Lines containing "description" should be pulled from the material below.
(DATA Opens)
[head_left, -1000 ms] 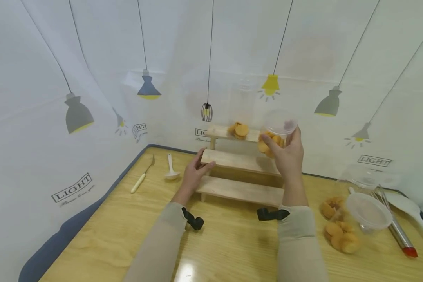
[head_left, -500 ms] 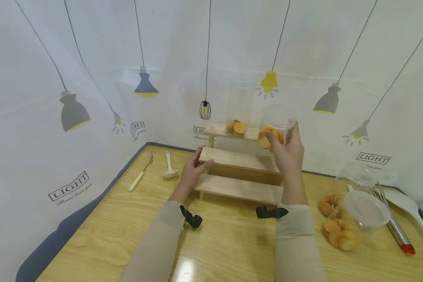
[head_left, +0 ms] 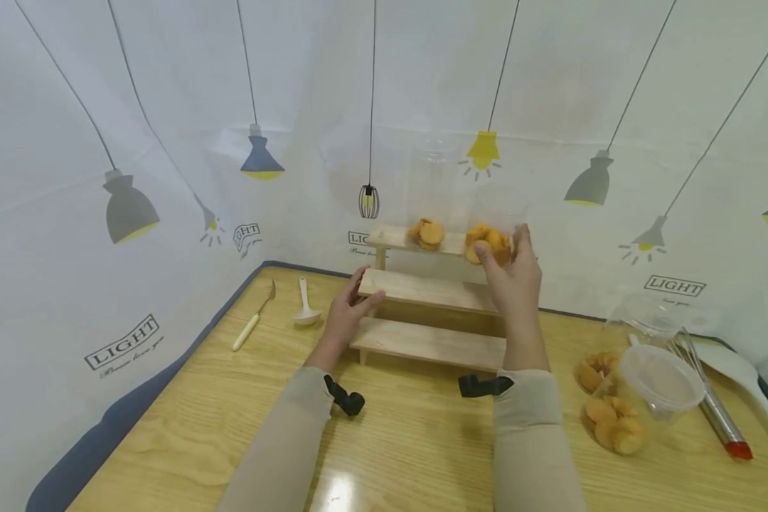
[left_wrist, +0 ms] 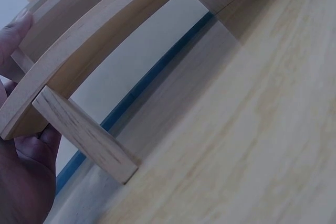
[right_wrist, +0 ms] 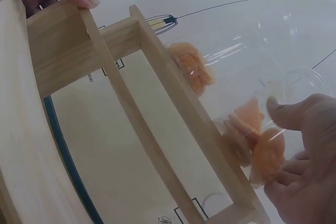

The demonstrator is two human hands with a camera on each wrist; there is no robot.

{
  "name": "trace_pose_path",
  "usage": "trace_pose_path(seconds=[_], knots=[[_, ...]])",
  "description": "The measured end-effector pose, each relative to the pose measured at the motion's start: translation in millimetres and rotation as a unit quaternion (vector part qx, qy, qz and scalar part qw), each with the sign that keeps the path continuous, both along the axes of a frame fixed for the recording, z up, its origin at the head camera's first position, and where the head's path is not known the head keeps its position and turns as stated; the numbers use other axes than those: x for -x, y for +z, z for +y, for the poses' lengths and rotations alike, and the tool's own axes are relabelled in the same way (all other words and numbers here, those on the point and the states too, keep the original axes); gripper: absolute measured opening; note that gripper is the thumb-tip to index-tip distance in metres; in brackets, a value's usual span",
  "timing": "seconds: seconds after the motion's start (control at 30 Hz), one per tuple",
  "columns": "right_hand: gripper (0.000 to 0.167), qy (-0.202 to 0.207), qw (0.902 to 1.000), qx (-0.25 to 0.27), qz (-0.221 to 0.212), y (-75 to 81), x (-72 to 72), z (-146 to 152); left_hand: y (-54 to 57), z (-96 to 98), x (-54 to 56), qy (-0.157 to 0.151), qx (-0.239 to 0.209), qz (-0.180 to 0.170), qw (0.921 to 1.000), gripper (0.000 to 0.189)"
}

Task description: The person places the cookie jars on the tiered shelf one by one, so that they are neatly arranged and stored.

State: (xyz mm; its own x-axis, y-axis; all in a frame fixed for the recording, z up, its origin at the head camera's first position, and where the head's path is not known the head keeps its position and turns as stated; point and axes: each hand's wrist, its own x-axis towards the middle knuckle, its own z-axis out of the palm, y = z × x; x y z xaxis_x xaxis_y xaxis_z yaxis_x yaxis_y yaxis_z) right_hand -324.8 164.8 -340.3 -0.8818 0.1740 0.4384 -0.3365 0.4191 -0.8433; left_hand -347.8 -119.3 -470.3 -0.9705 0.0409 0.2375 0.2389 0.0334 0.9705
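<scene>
A three-tier wooden shelf (head_left: 432, 341) stands on the table against the back. My left hand (head_left: 343, 316) grips the left end of its middle tier, thumb on top; in the left wrist view the fingers curl under the board. With thumb and fingers, my right hand (head_left: 517, 277) holds a clear plastic jar (right_wrist: 254, 135) of round orange-yellow chips by its side. The jar's base is right at the top tier. To its left on that tier stands another clear jar (head_left: 430, 203), with similar chips (head_left: 429, 233) at its bottom.
Two more clear jars of chips (head_left: 614, 424) stand at the right, one with a translucent lid (head_left: 662, 377). Near them lie a whisk (head_left: 720, 416) and a large white spoon (head_left: 729, 366). A small ladle (head_left: 306, 306) and a thin yellow-handled tool (head_left: 256, 316) lie left.
My right hand has lowered the jar and brought it upright onto the top tier's right part. My left hand keeps its grip on the shelf. The view has shifted slightly.
</scene>
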Motion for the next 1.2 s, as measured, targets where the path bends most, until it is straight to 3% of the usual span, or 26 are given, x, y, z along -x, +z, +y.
trace_pose_path(seconds=[0.17, 0.5, 0.7, 0.93, 1.2], knots=[[0.091, -0.011, 0.9985, -0.035, -0.041, -1.8, 1.8, 1, -0.3, 0.5, -0.4, -0.001, -0.007, 0.005, 1.0, 0.085], [0.088, -0.021, 0.9972, -0.056, -0.044, -2.1, 2.2, 3, 1.4, -0.4, -0.2, -0.012, -0.005, -0.008, 0.9999, 0.085], [0.081, -0.015, 0.9974, -0.053, -0.047, -2.7, 2.5, 4, 5.7, -1.7, -1.6, -0.023, -0.004, -0.017, 0.9996, 0.081], [0.076, 0.002, 0.998, -0.038, -0.051, -4.4, 2.5, 6, 28.3, -0.6, -21.1, -0.033, -0.007, -0.009, 0.9994, 0.078], [0.071, -0.002, 0.998, 0.002, -0.063, -5.6, 5.5, 7, 28.5, -0.2, -21.5, -0.03, -0.011, -0.001, 0.9995, 0.076]])
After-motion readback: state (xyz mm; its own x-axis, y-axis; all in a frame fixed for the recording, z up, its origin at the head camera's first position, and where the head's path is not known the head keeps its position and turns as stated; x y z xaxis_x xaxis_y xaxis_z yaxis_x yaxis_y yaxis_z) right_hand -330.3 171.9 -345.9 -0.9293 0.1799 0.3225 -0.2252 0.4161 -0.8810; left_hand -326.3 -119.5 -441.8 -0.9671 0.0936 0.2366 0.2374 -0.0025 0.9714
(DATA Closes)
ANSWER SPACE →
  "description": "The measured end-effector pose, each relative to the pose measured at the motion's start: translation in millimetres and rotation as a unit quaternion (vector part qx, qy, qz and scalar part qw), each with the sign that keeps the path continuous, both along the axes of a frame fixed for the recording, z up, its origin at the head camera's first position, and where the head's path is not known the head keeps its position and turns as stated; the numbers use other axes than those: x for -x, y for +z, z for +y, for the poses' lengths and rotations alike, and the tool's own axes are relabelled in the same way (all other words and numbers here, those on the point and the states too, keep the original axes); gripper: absolute measured opening; note that gripper is the thumb-tip to index-tip distance in metres; in brackets, a value's usual span",
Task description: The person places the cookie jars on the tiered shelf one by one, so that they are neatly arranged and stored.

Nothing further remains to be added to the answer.